Why aren’t there more women in senior management?
In Australia, according to the EOWA (pdf), of Australia’s top 200 listed companies, 8.7% of directors are female, and 12% of senior exectuives (CEOs plus direct reports) are female. Only 60% of companies have at least one senior executive manager who is female.
So why is that? My expertise is just that of a woman who has made to a reasonably high level in one of those ASX200 companies. I’ve talked about this before, but I think the key is that there are lots of reasons.
First, simple, old fashioned sexism still exists. I was at a women’s breakfast the other day, and was appalled by the stories of sexual harassment, plain and simple, told about being on a trading desk in an electricity company last year. That’s the kind of thing it’s easy to assume doesn’t happen any more, or if it does, only in the most traditional blue collar place. Sadly, not true.
Even without overt sexual harassment, I’ve witnessed many performance discussions where women are judged against different criteria than men. A man who tends to keep quiet during meetings is thoughtful; a woman is diffident. A man who likes to get his point across forcefully is slightly arrogant; a woman is shrill. A man who tends to talk as he thinks is intuitive; a woman is ditzy.
My favourite, though is the one about two fairly equivalent people in my team a few years ago. The consensus of many of the male senior managers was that the woman was good with people, and the man was good at selling. The truth, if you looked at the evidence (360 degree feedback and actual sales to clients) was precisely the opposite. But if you don’t have a woman to point all these things out, then stereotypes just keep on perpetuating.

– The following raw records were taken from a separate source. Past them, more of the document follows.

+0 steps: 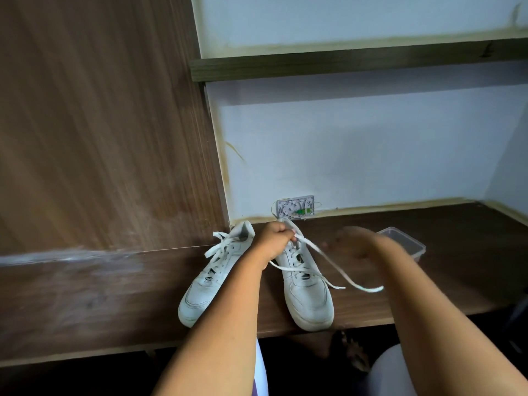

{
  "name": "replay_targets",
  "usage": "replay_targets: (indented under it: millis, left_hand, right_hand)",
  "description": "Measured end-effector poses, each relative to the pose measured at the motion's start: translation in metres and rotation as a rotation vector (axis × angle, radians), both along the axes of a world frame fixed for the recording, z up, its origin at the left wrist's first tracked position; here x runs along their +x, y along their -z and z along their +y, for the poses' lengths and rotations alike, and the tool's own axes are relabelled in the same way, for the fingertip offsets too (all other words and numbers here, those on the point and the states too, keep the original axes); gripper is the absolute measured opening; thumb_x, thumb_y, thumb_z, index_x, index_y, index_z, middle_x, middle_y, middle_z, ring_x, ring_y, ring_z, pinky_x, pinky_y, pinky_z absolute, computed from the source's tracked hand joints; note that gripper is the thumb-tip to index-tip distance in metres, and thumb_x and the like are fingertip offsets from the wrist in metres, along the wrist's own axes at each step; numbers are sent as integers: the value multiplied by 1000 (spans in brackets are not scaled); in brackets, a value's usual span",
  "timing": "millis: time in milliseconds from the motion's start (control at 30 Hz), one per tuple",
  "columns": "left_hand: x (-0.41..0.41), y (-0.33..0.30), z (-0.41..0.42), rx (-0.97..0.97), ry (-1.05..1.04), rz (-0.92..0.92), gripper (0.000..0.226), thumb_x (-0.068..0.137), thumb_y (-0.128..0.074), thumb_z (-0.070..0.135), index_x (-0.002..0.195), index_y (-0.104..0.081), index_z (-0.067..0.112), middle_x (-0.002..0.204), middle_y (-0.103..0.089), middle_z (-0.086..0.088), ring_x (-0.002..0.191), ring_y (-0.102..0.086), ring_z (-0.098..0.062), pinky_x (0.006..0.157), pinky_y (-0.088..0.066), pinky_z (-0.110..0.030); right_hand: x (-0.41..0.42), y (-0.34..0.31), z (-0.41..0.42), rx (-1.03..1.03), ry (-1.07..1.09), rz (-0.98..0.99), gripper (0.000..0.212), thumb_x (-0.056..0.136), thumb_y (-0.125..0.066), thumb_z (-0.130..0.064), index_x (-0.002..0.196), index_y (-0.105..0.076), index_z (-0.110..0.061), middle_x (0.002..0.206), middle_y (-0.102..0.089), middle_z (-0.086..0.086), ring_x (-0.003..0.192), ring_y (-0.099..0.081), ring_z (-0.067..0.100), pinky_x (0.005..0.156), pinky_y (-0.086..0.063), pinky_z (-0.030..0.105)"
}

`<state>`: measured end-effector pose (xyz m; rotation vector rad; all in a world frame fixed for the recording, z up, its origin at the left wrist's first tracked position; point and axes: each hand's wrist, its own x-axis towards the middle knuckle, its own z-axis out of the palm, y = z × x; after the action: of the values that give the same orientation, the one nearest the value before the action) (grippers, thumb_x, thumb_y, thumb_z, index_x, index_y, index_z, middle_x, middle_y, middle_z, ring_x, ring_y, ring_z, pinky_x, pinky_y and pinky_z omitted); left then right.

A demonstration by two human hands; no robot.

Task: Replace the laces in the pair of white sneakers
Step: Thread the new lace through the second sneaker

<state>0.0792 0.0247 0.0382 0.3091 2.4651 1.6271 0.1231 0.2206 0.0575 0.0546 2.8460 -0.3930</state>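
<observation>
Head view: two white sneakers sit side by side on the dark wooden counter (85,295), toes toward the person, heels toward the wall. The left sneaker (210,277) is laced, its lace ends splayed loose over the tongue. The right sneaker (307,287) has the left forearm crossing just beside it.

Two hands in play. The left hand (274,238) is curled into a fist over the right sneaker's collar, pinching the white lace (328,260) where it leaves the upper eyelets. From that grip one strand runs out to the right and hangs in the air, its tip blurred; a second end trails off the shoe's side onto the counter.

The right hand (358,244) is raised above the counter and smeared by motion blur; whether its fingers are curled or straight, and whether they touch the lace, cannot be told.

Behind it, one clear plastic container (408,242) rests on the counter. One small white wall box (295,206) sits low on the wall, and one wooden shelf (357,65) runs overhead.
</observation>
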Motion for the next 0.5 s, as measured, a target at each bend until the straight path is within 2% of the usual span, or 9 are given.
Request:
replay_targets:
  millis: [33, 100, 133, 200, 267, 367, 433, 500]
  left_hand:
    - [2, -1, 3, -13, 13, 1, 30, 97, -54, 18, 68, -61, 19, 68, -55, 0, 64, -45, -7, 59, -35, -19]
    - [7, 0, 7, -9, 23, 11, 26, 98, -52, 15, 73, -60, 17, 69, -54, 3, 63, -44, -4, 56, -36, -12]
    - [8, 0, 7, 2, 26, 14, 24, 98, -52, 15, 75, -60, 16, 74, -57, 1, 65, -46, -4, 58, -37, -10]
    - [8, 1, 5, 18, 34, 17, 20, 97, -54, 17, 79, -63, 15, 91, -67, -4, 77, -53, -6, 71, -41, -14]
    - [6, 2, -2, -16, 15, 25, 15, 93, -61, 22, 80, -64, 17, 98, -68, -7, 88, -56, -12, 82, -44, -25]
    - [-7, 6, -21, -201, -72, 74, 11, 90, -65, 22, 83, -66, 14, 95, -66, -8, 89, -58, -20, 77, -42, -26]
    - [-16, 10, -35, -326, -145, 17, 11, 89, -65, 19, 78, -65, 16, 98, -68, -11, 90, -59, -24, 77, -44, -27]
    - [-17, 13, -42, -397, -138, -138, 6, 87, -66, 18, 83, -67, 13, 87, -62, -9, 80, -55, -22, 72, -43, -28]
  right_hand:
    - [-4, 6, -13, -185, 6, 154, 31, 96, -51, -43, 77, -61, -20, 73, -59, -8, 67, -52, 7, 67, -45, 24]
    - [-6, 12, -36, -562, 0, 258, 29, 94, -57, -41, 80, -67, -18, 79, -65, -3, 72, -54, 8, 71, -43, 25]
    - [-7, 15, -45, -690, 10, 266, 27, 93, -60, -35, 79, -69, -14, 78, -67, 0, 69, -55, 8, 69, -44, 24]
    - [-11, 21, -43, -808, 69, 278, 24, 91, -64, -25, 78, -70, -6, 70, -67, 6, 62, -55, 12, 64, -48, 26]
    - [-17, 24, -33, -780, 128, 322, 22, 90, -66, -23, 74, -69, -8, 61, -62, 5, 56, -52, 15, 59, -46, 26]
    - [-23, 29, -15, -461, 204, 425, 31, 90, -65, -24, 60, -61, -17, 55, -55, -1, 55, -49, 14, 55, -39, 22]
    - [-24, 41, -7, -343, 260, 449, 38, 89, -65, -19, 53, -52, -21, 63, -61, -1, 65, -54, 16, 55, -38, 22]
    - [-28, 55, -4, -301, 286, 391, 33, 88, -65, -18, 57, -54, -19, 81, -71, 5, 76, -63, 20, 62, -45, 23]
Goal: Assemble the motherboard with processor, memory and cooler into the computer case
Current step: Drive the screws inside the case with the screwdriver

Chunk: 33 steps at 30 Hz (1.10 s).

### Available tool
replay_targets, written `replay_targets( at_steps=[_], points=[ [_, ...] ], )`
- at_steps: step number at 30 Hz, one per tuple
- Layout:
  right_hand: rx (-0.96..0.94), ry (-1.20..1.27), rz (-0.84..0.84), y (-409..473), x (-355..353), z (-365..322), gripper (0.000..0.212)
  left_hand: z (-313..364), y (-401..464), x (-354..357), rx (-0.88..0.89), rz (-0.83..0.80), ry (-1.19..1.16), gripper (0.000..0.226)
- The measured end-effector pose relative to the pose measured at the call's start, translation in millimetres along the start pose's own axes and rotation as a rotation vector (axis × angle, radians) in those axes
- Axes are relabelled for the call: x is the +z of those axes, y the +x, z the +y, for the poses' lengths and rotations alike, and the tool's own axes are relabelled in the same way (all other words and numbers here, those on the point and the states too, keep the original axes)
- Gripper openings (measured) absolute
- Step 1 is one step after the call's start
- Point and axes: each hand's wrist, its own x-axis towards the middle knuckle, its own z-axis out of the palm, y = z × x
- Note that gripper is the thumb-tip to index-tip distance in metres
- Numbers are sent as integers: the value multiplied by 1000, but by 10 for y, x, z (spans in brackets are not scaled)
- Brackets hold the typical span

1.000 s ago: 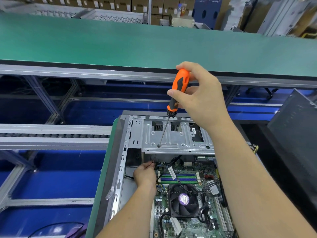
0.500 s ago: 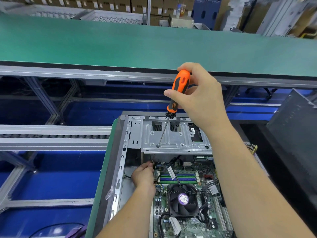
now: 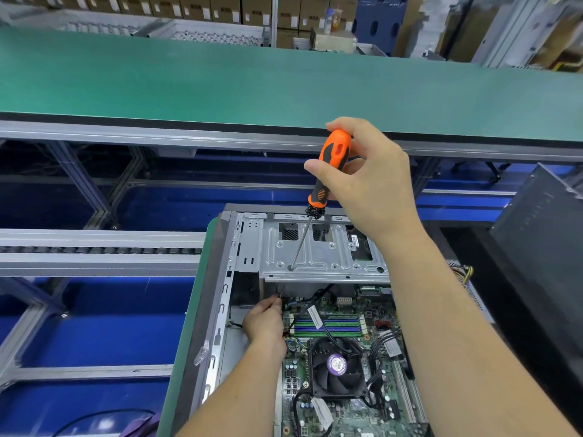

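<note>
The motherboard (image 3: 347,357) lies flat inside the open computer case (image 3: 220,294), filling the lower centre of the view. On it, the black cooler fan (image 3: 337,370) with a purple hub label sits toward the 6 o'clock side, and the memory slots (image 3: 328,326), striped blue, green and purple, run across just at 12 o'clock from the fan. Black cables (image 3: 318,298) cross the slots and loop around the fan. At 12 o'clock from the board, a silver metal drive bay (image 3: 318,250) spans the upper part of the case. The right hand (image 3: 362,175) is curled round the orange-and-black handle of a screwdriver (image 3: 328,171), thumb and fingers wrapped on it, above the far edge of the case. The thin shaft slants down toward 7 o'clock, passes through a hole in the drive bay, and shows again below the bay's lip. The left hand (image 3: 265,320) reaches into the case at the board's 10 o'clock corner, its fingers bunched at the lower end of the shaft; whether they pinch the shaft or a screw cannot be told. The case rests on a green-edged surface (image 3: 186,335). At 9 o'clock a grey roller conveyor (image 3: 94,250) runs off to the side over a blue floor (image 3: 94,326). At 12 o'clock a wide green belt (image 3: 220,77) crosses the view, with stacked cardboard boxes (image 3: 195,7) beyond it. At 3 o'clock a dark grey panel (image 3: 542,234) leans near the case.
</note>
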Motion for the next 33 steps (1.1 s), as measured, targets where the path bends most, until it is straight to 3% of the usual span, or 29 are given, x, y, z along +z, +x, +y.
replay_targets(
  at_steps=[14, 23, 33],
  points=[
    [0, -33, 11, -35, 26, -48, 40, 23, -29, 7, 27, 51, 42, 25],
    [-46, -76, -12, -86, 97, -93, 41, 51, -57, -54, 177, 35, 591, 31],
    [-87, -120, -29, -148, 195, -104, 41, 54, -105, -76, 252, -25, 795, 48]
  ],
)
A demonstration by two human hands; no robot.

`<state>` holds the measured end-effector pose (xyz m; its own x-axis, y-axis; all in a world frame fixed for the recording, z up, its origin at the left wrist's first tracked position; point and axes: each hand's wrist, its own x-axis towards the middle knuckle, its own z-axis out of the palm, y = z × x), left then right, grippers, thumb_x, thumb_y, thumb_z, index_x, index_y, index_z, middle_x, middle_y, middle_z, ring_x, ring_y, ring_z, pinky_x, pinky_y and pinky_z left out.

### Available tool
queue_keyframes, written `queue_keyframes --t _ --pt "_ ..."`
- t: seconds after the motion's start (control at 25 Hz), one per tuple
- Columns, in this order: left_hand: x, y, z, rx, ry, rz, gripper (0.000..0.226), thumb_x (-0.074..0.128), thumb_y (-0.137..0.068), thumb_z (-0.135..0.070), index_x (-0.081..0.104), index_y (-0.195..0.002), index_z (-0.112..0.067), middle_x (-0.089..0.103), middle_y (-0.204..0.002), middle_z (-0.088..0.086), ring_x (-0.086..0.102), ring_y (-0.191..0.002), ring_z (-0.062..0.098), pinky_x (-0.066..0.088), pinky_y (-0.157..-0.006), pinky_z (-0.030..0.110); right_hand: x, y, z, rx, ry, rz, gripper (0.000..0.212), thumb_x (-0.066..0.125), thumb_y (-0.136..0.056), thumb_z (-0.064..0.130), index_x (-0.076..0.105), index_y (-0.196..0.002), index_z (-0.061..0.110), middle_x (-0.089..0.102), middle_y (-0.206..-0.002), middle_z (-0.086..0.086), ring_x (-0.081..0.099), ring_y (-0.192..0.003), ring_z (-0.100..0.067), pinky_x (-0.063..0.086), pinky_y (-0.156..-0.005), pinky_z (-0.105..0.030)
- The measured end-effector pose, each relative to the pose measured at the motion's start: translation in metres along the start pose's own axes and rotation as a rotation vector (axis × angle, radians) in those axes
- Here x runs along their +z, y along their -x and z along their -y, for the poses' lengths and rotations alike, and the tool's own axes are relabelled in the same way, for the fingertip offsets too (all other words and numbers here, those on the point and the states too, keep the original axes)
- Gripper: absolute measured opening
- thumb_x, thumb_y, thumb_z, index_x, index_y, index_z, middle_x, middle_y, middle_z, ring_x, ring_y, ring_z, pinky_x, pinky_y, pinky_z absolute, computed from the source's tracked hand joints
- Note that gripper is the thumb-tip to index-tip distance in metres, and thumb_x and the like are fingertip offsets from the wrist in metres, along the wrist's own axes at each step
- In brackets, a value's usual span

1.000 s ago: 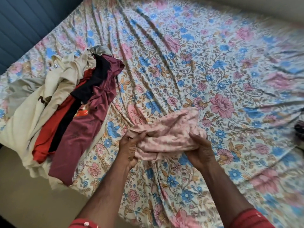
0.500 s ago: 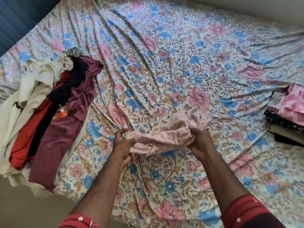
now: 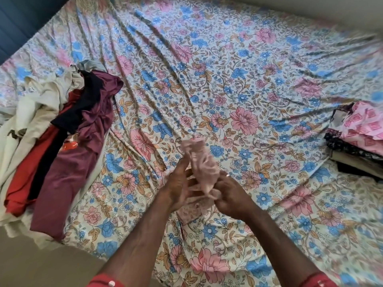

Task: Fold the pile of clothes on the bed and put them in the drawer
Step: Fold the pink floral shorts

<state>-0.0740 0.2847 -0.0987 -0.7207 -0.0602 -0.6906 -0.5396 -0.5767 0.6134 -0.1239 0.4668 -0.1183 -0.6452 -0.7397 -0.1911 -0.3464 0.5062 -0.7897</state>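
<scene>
A small pale pink patterned garment (image 3: pixel 202 162) is bunched between my hands above the bed's near middle. My left hand (image 3: pixel 177 188) holds its left side, fingers blurred by motion. My right hand (image 3: pixel 228 193) grips the lower right part, fingers curled round the cloth. Part of the garment hangs below my hands. The unfolded pile (image 3: pixel 62 141) lies at the left edge of the bed: cream, red, black and maroon pieces. No drawer is in view.
The bed (image 3: pixel 228 69) carries a wrinkled floral sheet. A stack of folded clothes (image 3: pixel 360 137), pink on top, sits at the right edge. Beige floor (image 3: pixel 31 266) shows at lower left, a dark blue wall (image 3: pixel 18 23) at upper left.
My hands have come close together and turned the pink garment from a wide horizontal spread into a narrow upright bunch. The view has shifted slightly.
</scene>
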Motion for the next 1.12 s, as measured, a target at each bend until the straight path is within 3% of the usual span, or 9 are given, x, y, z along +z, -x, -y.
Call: queue_keyframes --t 0.08,0.16,0.28,0.36,0.52,0.6,0.72,0.92,1.12 --pt "0.011 0.003 -0.003 0.002 0.166 0.039 0.048 0.051 -0.101 -0.050 0.062 -0.132 -0.015 0.070 -0.123 0.019 0.069 -0.108 0.037 0.055 -0.092 0.061 -0.002 0.003 -0.003 -0.089 0.160 0.079 0.032 0.067 -0.086 0.043 0.073 -0.117 0.037 0.056 -0.145 0.019 0.043 -0.140 -0.003 0.039 -0.112 -0.042" --pt "0.016 0.006 -0.001 0.018 0.165 -0.022 0.037 0.044 -0.105 -0.029 0.068 -0.120 -0.005 0.071 -0.112 0.021 0.071 -0.093 0.030 0.058 -0.086 0.049 -0.008 0.004 0.010 0.021 -0.171 -0.072 0.030 0.069 -0.082 0.054 0.072 -0.109 0.042 0.060 -0.137 0.025 0.053 -0.130 -0.001 0.049 -0.103 -0.042" --pt "0.012 0.009 0.008 -0.028 0.176 0.004 0.050 0.035 -0.109 -0.037 0.068 -0.118 -0.002 0.072 -0.107 0.022 0.068 -0.095 0.034 0.052 -0.097 0.057 -0.011 -0.001 0.026 0.064 -0.425 -0.223 0.053 0.077 -0.081 0.049 0.049 -0.126 0.045 0.072 -0.113 0.011 0.070 -0.104 -0.009 0.061 -0.081 -0.046" --pt "0.006 0.007 0.008 -0.013 0.079 0.017 0.044 0.043 -0.107 -0.035 0.063 -0.119 0.002 0.070 -0.105 0.021 0.068 -0.091 0.033 0.054 -0.093 0.058 -0.016 -0.005 0.026 0.099 -0.581 -0.168 0.074 0.077 -0.086 0.041 0.033 -0.145 0.053 0.075 -0.109 -0.005 0.074 -0.098 -0.018 0.062 -0.081 -0.046" --pt "-0.001 0.003 0.000 0.090 -0.241 -0.068 0.027 0.074 -0.087 -0.024 0.070 -0.097 0.001 0.074 -0.093 0.014 0.073 -0.080 0.027 0.058 -0.079 0.046 -0.026 -0.021 0.023 0.389 -0.561 -0.119 0.070 0.065 -0.078 0.075 0.038 -0.141 0.060 0.064 -0.133 -0.014 0.069 -0.107 -0.026 0.055 -0.094 -0.056" --pt "0.006 0.002 -0.010 0.136 -0.372 -0.156 0.025 0.077 -0.086 -0.026 0.072 -0.094 -0.003 0.077 -0.092 0.014 0.076 -0.082 0.028 0.062 -0.079 0.045 -0.021 -0.030 0.025 0.522 -0.613 -0.213 0.068 0.079 -0.081 0.054 0.043 -0.138 0.045 0.065 -0.124 -0.018 0.070 -0.101 -0.031 0.058 -0.089 -0.058" --pt "0.001 -0.011 -0.047 0.272 -0.417 -0.488 0.015 0.069 -0.096 -0.017 0.070 -0.102 -0.004 0.073 -0.092 0.012 0.074 -0.077 0.023 0.061 -0.064 0.030 -0.045 -0.061 0.020 0.659 -1.043 -0.414 0.050 0.068 -0.092 0.003 0.047 -0.133 0.022 0.062 -0.121 -0.021 0.070 -0.100 -0.036 0.062 -0.081 -0.053" --pt "-0.024 -0.030 -0.161 0.473 -0.233 -0.767 0.030 0.062 -0.092 0.003 0.053 -0.117 -0.010 0.059 -0.104 0.004 0.068 -0.090 0.021 0.062 -0.069 0.033 -0.139 -0.119 0.037 0.687 -1.364 -0.608 0.020 0.066 -0.089 -0.005 0.066 -0.109 -0.001 0.065 -0.121 -0.019 0.068 -0.105 -0.031 0.064 -0.074 -0.037" --pt "-0.004 -0.020 -0.246 0.808 -0.131 -0.747 0.059 0.051 -0.078 0.006 0.040 -0.131 -0.016 0.051 -0.114 0.010 0.057 -0.090 0.023 0.050 -0.066 0.037 -0.196 -0.148 0.103 0.288 -1.469 -0.857 0.021 0.075 -0.084 -0.008 0.063 -0.099 0.001 0.069 -0.106 -0.017 0.073 -0.090 -0.030 0.062 -0.064 -0.035"
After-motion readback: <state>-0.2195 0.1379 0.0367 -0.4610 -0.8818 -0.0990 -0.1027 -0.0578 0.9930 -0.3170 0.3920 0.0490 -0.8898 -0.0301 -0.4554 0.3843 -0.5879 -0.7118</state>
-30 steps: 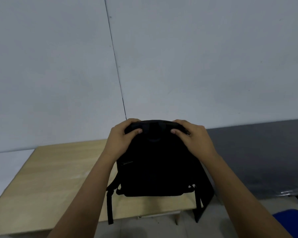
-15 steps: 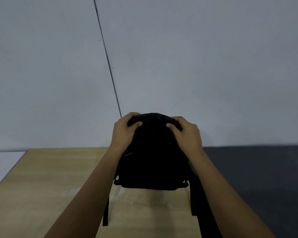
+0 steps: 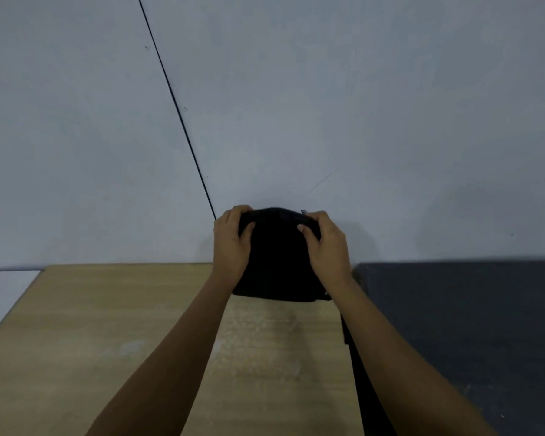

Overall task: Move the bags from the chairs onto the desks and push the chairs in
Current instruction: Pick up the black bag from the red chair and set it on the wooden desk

Second, one that often gets lost, is the importance of mentoring. If you are going to get to very senior management levels, you don’t get there without some help along the way. It tends to be very informal. It’s a bit like a series of apprenticeships. Senior managers will tend to take a good junior under their wing – give them advice every now and again – put them on the interesting projects – recommend other people for them to talk to when they’re ready for their next challenge; etc. And, naturally, often people choose someone in their own image – someone who is just like they were 10 years ago. So it’s much harder to get that kind of help if you are a woman trying to make it in a male industry.
Third, women, in general, are significantly worse than men at negotiating on their own behalf. According to this study, generally women are much more likely to settle for the first offer, to not negotiate the extras they might get (bonuses etc). But only on their own behalf. In the short term, that just might mean that they get paid less. But as you go through a career, if you are paid less, then people take you less seriously, and don’t necessarily think you are ready for the next step.
Let me make this part clear – the fact that women tend not to negotiate on their own behalf as effectively as men does not make them less effective as executives. It makes them a cheaper hire for their company, and hence more valuable. But most companies don’t see it that way – not understanding their valuable resources.
Finally, while women generally take far more time out of their career to look after their children than men do, I don’t believe that this reason belongs in my top three reasons why there aren’t more women in senior management. Many women take more time out of their career than they would necessarily take in a perfect world, simply because by the time they get to that point, they know that they work in a place where they do start behind the eight-ball.
So if you are a senior manager, think carefully about the solution to my three issues – are you honestly not sexist in how you rate people? Do you choose who you mentor based on quality, rather than their similarity to you? Do you take make every effort to pay people of similar ability and performance a similar amount?
On International Women’s Day, take some time to think. Because as an employer, you will have a competitive advantage if you make full use of all your workforce.